▸ **What you are asked to do**
Write out the data word for word and omit every picture.

▸ **Supplied information**

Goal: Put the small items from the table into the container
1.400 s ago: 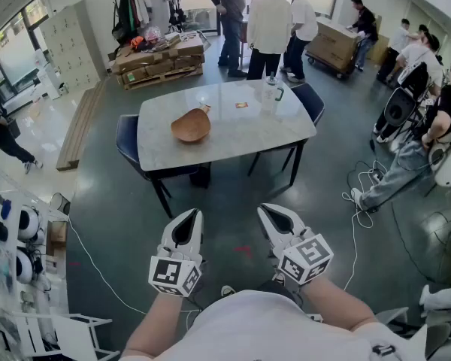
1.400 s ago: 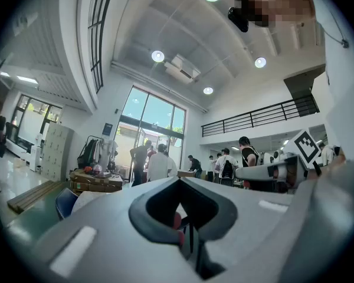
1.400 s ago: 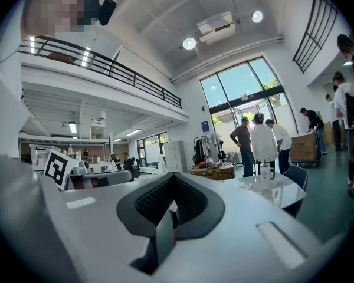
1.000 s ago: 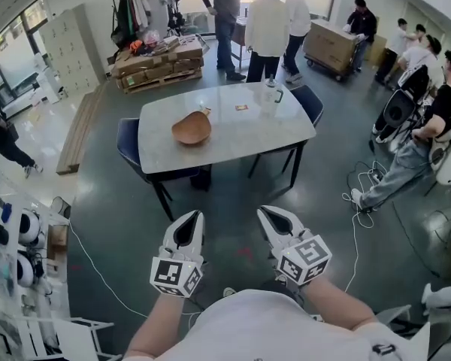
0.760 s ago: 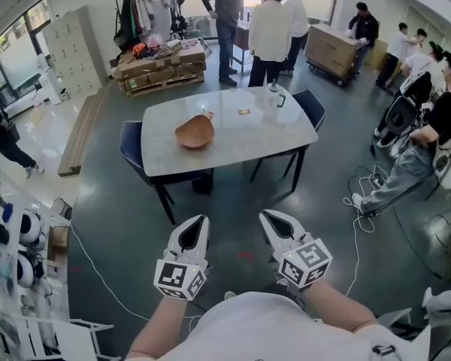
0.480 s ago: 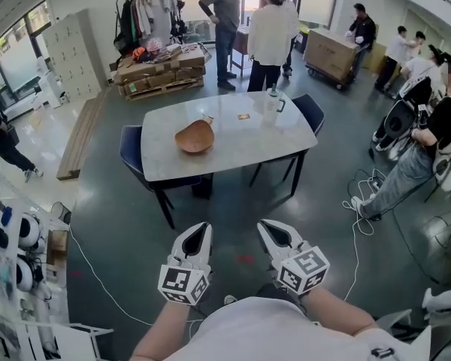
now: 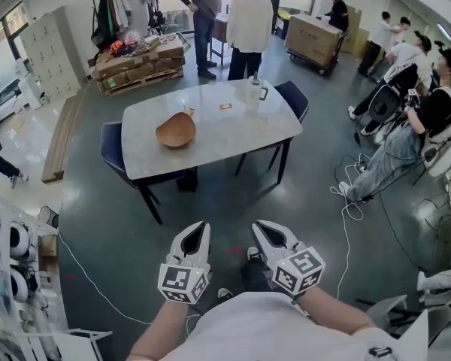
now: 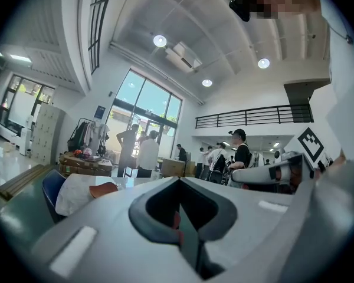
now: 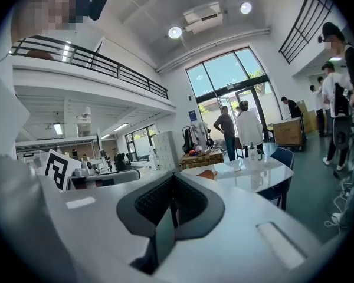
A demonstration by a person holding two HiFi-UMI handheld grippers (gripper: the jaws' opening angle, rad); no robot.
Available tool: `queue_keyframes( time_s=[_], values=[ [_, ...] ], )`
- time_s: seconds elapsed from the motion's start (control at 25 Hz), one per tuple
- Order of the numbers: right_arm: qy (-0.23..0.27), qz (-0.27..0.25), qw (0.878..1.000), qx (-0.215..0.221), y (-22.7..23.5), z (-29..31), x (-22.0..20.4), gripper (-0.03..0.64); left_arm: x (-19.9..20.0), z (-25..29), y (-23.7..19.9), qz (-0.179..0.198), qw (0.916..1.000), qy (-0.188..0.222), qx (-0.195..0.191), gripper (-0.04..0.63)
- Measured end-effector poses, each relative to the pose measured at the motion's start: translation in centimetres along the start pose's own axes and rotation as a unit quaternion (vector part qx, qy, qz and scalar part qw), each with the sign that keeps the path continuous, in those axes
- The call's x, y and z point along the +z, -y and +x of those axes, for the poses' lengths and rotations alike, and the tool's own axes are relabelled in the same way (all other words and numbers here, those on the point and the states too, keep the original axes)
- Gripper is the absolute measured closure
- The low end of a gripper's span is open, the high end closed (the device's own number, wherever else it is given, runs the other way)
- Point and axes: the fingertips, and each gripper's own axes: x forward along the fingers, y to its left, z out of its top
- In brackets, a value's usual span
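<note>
White left tool (image 7: 200, 229), white right tool (image 7: 258, 227), black-and-white marker cubes (image 7: 182, 284), white shirt (image 7: 248, 328)

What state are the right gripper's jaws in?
Shut. In the right gripper view, the right gripper has both jaws pressed together, nothing between them.

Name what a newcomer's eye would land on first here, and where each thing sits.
The left gripper and right gripper, both shut and empty, fill the head view's foreground over a dark floor. Beyond them stands a white table with a wooden bowl near its left end and a clear jug at its far edge. People stand behind it.
</note>
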Motion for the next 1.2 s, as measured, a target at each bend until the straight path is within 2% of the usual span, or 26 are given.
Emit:
queue_keyframes(
  time_s=[0.28, 0.48, 0.68, 0.84, 0.96, 1.2],
  values=[
    [0.008, 0.020, 1.000, -0.001, 2.3, 2.5, 1.3, 0.591, 1.4, 2.3, -1.4, 0.002, 0.9999, 0.005, 0.013, 0.595],
    [0.007, 0.024, 1.000, 0.015, 5.4, 6.1, 1.9, 0.591, 1.6, 6.4, -3.8, 0.006, 0.9994, 0.004, 0.033, 0.595],
    [0.004, 0.034, 0.999, 0.020, 11.0, 11.8, 4.3, 0.591, 2.9, 13.0, -5.7, 0.012, 0.9992, 0.008, 0.038, 0.595],
    [-0.005, 0.036, 0.999, 0.034, 15.9, 16.6, 7.1, 0.591, 4.5, 19.5, -7.7, 0.002, 0.9983, 0.013, 0.056, 0.595],
    [-0.003, 0.028, 0.999, 0.047, 19.6, 19.8, 10.0, 0.591, 6.3, 24.4, -8.7, 0.009, 0.9974, 0.025, 0.066, 0.595],
    [0.000, 0.030, 0.997, 0.068, 26.4, 25.1, 14.5, 0.591, 10.1, 32.8, -10.8, 0.021, 0.9907, 0.070, 0.114, 0.595]
  ],
)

▸ **Output for this task**
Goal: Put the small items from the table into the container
1.400 s ago: 
1.400 s ago: 
1.400 s ago: 
1.000 s ago: 
0.760 s ago: 
0.480 s ago: 
now: 
now: 
now: 
A demonstration by a person holding two HiFi-UMI handheld grippers (gripper: the jaws' opening angle, rad); no robot.
Available tool: `queue_keyframes( time_s=[_], values=[ [_, ...] ], )`
- time_s: seconds elapsed from the motion's start (control at 25 Hz), one per tuple
- Order of the numbers: right_arm: qy (-0.23..0.27), qz (-0.27..0.25), qw (0.878..1.000), qx (-0.215..0.221), y (-22.7..23.5), z (-29..31), x (-22.0..20.4), gripper (-0.03..0.64); left_arm: x (-19.9..20.0), z (-25..29), y (-23.7..19.9), qz (-0.179..0.198), qw (0.916..1.000), qy (-0.188..0.222), qx (-0.195..0.191), gripper (-0.04..0.63)
- Measured end-effector poses, each relative to the pose measured at the motion's start: translation in centimetres along the start pose's own axes and rotation as a unit quaternion (vector part qx, qy, qz and scalar part qw), each with the sign that keeps the path continuous, in those axes
- The call's x, y and z point along the +z, -y and +x of those axes, for the poses' lengths and rotations alike, and the tool's own axes are relabelled in the same way (all other words and numbers here, those on the point and the states too, keep the original axes)
- Gripper is the absolute measured closure
- The low end of a gripper's span is open, the high end closed (the device's own number, wherever else it is given, runs the other way)
- Point and axes: the fingertips, and each gripper's own axes: x forward along the fingers, y to its left, z out of its top
- In brackets, a value's usual span
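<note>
White left tool (image 7: 200, 229), white right tool (image 7: 258, 227), black-and-white marker cubes (image 7: 182, 284), white shirt (image 7: 248, 328)

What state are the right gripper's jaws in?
Shut. In the right gripper view, the right gripper has both jaws pressed together, nothing between them.

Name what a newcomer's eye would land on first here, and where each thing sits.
The left gripper and right gripper, both shut and empty, fill the head view's foreground over a dark floor. Beyond them stands a white table with a wooden bowl near its left end and a clear jug at its far edge. People stand behind it.
</note>
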Motion for the next 1.2 s, as measured, a target at each bend until the straight path is within 2% of the usual span, or 26 are given.
Emit:
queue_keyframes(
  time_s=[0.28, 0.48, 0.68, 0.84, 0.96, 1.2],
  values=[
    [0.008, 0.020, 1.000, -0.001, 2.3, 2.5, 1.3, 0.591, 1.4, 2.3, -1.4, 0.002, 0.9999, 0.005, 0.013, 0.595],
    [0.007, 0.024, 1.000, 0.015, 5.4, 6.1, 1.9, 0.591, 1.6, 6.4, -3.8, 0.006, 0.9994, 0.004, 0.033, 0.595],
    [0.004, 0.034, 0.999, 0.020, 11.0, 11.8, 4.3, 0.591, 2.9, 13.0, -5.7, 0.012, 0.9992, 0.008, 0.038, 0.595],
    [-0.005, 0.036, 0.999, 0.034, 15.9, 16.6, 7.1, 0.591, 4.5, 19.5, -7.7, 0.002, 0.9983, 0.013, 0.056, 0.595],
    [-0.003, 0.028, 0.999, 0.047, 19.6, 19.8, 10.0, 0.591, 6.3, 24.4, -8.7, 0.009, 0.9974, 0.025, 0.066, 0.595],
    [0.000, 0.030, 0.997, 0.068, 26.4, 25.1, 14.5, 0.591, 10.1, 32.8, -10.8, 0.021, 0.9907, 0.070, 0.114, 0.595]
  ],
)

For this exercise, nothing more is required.